Directions for this task — Could you give the whole listing again, exactly as it reads?

------------------------------------------------------------------------

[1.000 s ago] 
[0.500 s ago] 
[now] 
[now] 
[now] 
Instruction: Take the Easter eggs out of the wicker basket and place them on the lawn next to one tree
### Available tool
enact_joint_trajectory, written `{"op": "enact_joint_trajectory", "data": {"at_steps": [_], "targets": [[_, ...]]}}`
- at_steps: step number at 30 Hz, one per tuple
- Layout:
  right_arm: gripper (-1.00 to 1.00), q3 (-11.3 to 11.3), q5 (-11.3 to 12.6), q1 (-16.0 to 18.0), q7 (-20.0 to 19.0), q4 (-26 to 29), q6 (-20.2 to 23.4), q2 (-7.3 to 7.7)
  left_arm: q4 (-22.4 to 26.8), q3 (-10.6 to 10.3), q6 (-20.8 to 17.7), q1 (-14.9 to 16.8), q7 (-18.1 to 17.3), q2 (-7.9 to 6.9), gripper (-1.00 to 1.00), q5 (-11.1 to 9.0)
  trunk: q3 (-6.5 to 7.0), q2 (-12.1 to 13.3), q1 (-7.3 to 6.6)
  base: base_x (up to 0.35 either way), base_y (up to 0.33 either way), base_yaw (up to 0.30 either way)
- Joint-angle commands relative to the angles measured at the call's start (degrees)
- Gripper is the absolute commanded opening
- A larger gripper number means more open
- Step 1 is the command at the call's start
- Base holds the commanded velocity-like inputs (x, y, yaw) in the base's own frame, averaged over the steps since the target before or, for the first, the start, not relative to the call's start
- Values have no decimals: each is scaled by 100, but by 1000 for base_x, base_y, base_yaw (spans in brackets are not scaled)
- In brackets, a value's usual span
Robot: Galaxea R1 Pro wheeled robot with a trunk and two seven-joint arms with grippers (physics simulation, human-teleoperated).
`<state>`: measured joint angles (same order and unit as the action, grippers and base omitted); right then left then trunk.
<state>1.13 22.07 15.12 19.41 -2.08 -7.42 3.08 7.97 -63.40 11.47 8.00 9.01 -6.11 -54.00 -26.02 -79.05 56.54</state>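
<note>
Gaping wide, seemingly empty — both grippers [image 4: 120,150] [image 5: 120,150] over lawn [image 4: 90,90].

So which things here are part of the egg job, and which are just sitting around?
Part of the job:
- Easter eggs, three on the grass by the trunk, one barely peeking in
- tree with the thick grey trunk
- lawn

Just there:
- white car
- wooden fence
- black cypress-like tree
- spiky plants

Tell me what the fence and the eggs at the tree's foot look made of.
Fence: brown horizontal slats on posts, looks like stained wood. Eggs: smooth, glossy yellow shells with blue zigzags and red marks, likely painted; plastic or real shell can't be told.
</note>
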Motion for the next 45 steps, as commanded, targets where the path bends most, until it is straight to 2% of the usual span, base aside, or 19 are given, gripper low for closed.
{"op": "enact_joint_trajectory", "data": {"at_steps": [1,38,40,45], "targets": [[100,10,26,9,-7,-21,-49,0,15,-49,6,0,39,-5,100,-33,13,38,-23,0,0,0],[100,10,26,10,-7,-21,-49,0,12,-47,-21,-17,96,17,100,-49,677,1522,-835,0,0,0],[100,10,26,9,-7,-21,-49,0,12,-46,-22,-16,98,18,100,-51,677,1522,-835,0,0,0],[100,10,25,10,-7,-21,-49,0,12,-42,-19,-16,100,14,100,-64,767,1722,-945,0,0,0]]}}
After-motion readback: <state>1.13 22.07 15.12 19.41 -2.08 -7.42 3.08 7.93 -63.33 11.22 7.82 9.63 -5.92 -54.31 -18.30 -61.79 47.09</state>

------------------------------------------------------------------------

Expected output —
[1.000 s ago] 
[0.500 s ago] 
[now] 
[now] 
[now] 
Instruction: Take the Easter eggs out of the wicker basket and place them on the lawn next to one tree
### Available tool
enact_joint_trajectory, written `{"op": "enact_joint_trajectory", "data": {"at_steps": [_], "targets": [[_, ...]]}}`
- at_steps: step number at 30 Hz, one per tuple
- Layout:
  right_arm: gripper (-1.00 to 1.00), q3 (-11.3 to 11.3), q5 (-11.3 to 12.6), q1 (-16.0 to 18.0), q7 (-20.0 to 19.0), q4 (-26 to 29), q6 (-20.2 to 23.4), q2 (-7.3 to 7.7)
  left_arm: q4 (-22.4 to 26.8), q3 (-10.6 to 10.3), q6 (-20.8 to 17.7), q1 (-14.9 to 16.8), q7 (-18.1 to 17.3), q2 (-7.9 to 6.9), gripper (-1.00 to 1.00), q5 (-11.1 to 9.0)
  trunk: q3 (-6.5 to 7.0), q2 (-12.1 to 13.3), q1 (-7.3 to 6.6)
  base: base_x (up to 0.35 either way), base_y (up to 0.33 either way), base_yaw (up to 0.30 either way)
- Joint-angle commands relative to the angles measured at the call's start (degrees)
- Gripper is the absolute commanded opening
- A larger gripper number means more open
- Step 1 is the command at the call's start
- Base holds the commanded velocity-like inputs (x, y, yaw) in the base's own frame, averaged over the steps since the target before or, for the first, the start, not relative to the call's start
- Values have no decimals: each is scaled by 100, but by 1000 for base_x, base_y, base_yaw (spans in brackets are not scaled)
- In brackets, a value's usual span
Robot: Galaxea R1 Pro wheeled robot with a trunk and two seven-joint arms with grippers (physics simulation, human-teleoperated).
`<state>`: measured joint angles (same order and unit as the action, grippers and base omitted); right then left then trunk.
<state>1.13 22.07 15.12 19.41 -2.08 -7.42 3.08 7.97 -63.40 11.47 8.00 9.01 -6.11 -54.00 -26.02 -79.05 56.54</state>
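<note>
Gaping wide, seemingly empty — both grippers [image 4: 120,150] [image 5: 120,150] over lawn [image 4: 90,90].

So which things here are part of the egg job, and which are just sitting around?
Part of the job:
- Easter eggs, three on the grass by the trunk, one barely peeking in
- tree with the thick grey trunk
- lawn

Just there:
- white car
- wooden fence
- black cypress-like tree
- spiky plants

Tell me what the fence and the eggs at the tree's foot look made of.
Fence: brown horizontal slats on posts, looks like stained wood. Eggs: smooth, glossy yellow shells with blue zigzags and red marks, likely painted; plastic or real shell can't be told.
</note>
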Motion for the next 45 steps, as commanded, targets where the path bends most, until it is straight to 2% of the usual span, base aside, or 19 are given, gripper low for closed.
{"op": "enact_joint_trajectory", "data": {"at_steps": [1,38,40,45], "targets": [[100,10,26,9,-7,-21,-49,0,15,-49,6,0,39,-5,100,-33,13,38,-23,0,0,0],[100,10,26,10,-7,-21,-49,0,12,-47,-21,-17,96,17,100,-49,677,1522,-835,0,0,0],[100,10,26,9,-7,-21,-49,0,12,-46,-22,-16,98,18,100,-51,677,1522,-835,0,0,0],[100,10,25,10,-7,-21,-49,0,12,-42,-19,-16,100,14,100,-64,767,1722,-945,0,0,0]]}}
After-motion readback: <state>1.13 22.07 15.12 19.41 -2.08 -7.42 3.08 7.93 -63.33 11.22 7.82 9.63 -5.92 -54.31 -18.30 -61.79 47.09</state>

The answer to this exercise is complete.